**PROVIDED DATA:**
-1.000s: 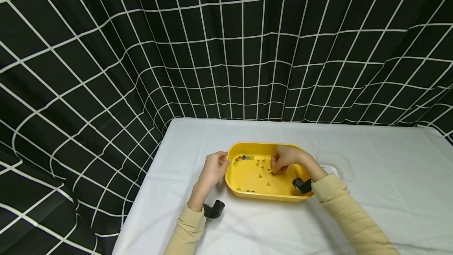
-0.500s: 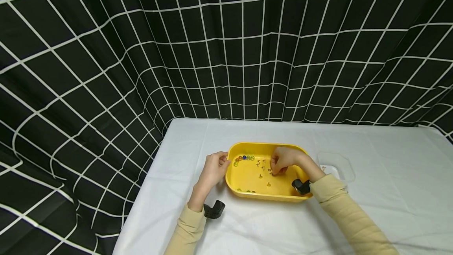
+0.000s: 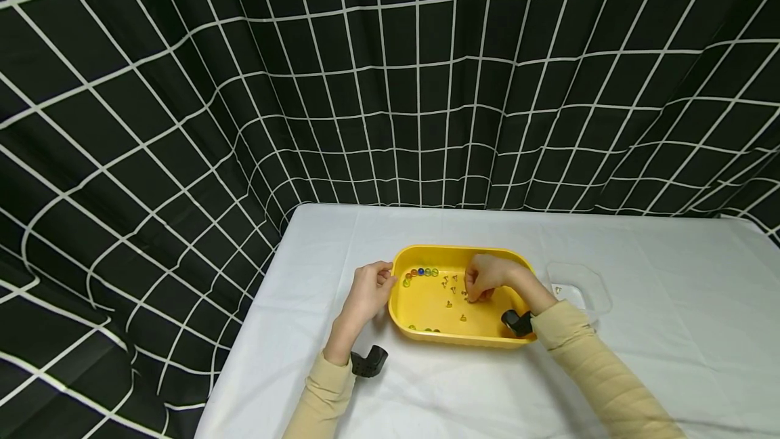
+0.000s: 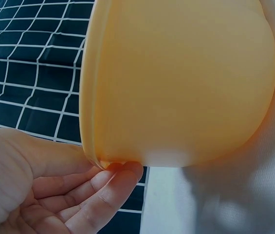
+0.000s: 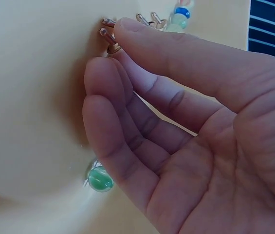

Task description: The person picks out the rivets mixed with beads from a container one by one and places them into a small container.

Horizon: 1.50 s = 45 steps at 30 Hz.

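Observation:
A yellow plastic basin stands on the white-covered table. My left hand pinches its left rim; thumb and fingertips lie at the rim in the left wrist view. Inside, my right hand reaches down with curled fingers to the basin's floor. At its thumb and index tips stand small brass-coloured studs with round heads and short shanks. Whether one is pinched is hidden behind the thumb. Several more studs lie left of that hand.
Glass marbles line the basin's upper left corner; several others lie along its near wall. Right of the basin sits a clear, thin-edged container or lid with a white dish bearing a stud. A black gridded curtain hangs behind.
My right hand has shifted very slightly left and toward the near side among the studs. My left hand keeps its place on the rim.

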Each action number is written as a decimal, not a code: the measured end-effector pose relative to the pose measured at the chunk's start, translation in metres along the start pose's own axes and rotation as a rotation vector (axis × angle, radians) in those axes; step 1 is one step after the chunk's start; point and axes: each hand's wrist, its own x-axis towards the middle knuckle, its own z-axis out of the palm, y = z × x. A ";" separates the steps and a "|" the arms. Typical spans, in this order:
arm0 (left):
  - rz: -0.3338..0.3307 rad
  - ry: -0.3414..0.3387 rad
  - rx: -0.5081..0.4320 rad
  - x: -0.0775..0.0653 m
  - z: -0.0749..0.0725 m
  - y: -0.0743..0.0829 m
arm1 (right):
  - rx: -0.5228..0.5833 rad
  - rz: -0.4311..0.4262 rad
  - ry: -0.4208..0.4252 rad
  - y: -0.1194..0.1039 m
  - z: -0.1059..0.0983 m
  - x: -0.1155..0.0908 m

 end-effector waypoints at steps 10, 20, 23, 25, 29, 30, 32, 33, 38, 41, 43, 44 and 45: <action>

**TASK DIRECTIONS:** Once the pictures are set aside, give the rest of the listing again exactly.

**WRITTEN RESPONSE:**
-1.000s: 
-0.500s: 
+0.000s: 
+0.000s: 
+0.000s: 

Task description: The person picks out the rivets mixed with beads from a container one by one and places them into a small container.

Horizon: 1.50 s = 45 steps at 30 Hz.

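Observation:
A yellow plastic basin stands on the white-covered table. My left hand pinches its left rim; thumb and fingertips lie at the rim in the left wrist view. Inside, my right hand reaches down with curled fingers to the basin's floor. At its thumb and index tips stand small brass-coloured studs with round heads and short shanks. Whether one is pinched is hidden behind the thumb. Several more studs lie left of that hand.
Glass marbles line the basin's upper left corner; several others lie along its near wall. Right of the basin sits a clear, thin-edged container or lid with a white dish bearing a stud. A black gridded curtain hangs behind.
My right hand has shifted very slightly left and toward the near side among the studs. My left hand keeps its place on the rim.
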
Each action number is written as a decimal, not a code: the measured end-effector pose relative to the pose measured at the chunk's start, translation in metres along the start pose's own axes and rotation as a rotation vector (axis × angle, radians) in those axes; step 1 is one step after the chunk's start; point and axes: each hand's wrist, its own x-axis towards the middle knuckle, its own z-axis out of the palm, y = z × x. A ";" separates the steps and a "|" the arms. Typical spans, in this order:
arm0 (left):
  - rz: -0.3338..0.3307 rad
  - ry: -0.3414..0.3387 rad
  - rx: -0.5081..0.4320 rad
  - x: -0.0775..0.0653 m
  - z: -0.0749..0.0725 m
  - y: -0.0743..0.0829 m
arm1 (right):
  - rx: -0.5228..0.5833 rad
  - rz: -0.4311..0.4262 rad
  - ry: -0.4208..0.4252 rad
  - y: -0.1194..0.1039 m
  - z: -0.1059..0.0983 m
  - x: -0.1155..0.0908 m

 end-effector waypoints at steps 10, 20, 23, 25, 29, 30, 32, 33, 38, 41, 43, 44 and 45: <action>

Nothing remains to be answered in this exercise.